13 Popular Irish Foods Explained
Looking past the picturesque green mountains and lush landscapes, Ireland is more than just a pretty face; it has a rich cultural history as well. Ireland has been inhabited since 8000 B.C. (via Irish Central), and in that time, the food has evolved dramatically. While Americans may think of Irish fare as simply Guinness beer and corned beef and cabbage, mainstays for the American celebration of St. Patrick's Day, there's so much more than that.
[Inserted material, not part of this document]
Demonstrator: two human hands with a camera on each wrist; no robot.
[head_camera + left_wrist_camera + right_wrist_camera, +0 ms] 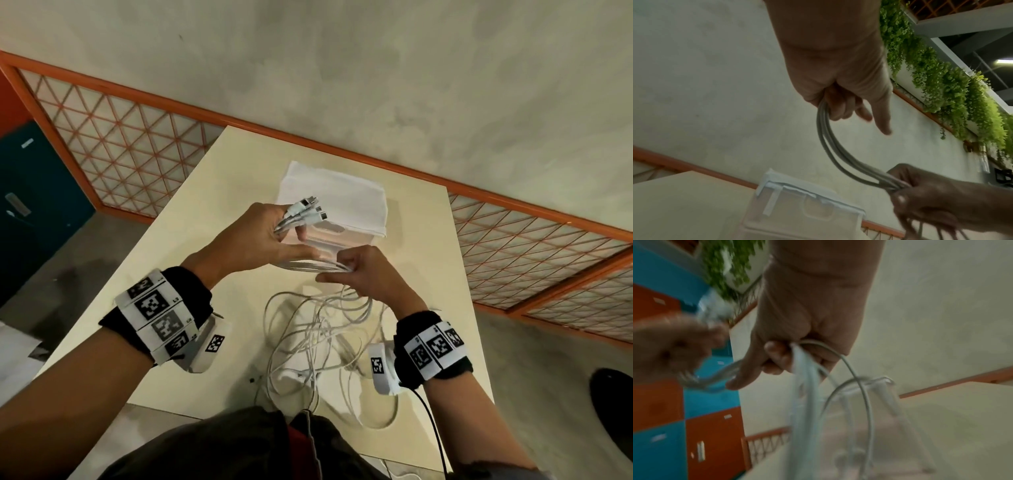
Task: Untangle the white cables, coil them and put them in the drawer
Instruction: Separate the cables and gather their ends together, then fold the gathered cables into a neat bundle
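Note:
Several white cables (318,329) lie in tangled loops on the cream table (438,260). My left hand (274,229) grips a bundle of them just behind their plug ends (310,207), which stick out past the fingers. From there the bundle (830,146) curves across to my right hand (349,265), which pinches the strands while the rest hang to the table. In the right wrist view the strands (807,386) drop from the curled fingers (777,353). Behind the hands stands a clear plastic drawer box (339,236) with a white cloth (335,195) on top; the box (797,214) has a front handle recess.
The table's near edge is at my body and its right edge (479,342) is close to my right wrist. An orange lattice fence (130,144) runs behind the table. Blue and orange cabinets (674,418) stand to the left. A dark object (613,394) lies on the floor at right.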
Of course, beer has its place, and potatoes show up, but Irish cuisine offers a vast range of dishes often forgotten by outsiders. If you've heard of different Irish foods and aren't quite sure what they are, do not fret. We've compiled a list of 13 popular Irish foods, which we will explain to help you better understand this facet of Irish culture. Have you ever wondered what black and white pudding really is or the difference between shepherd's and cottage pie? Well, read on, and all shall be explained.
1. Bangers and mash
To understand bangers and mash, you must first know that the phrase refers to the two components of the dish. "Bangers" are sausages. According to Britannica, sausages began to be called "bangers" during World War I. The shortage of meat caused by the war led to additional fillers being used to make sausages. Unfortunately, one of these fillers was water, which caused them to burst during cooking and create a "bang." Other sources, such as Donald Russell, attribute bangers to the Second World War, but the explanation of a meat shortage and resultant exploding sausage is the same. The meat component of bangers can be beef, pork, or lamb.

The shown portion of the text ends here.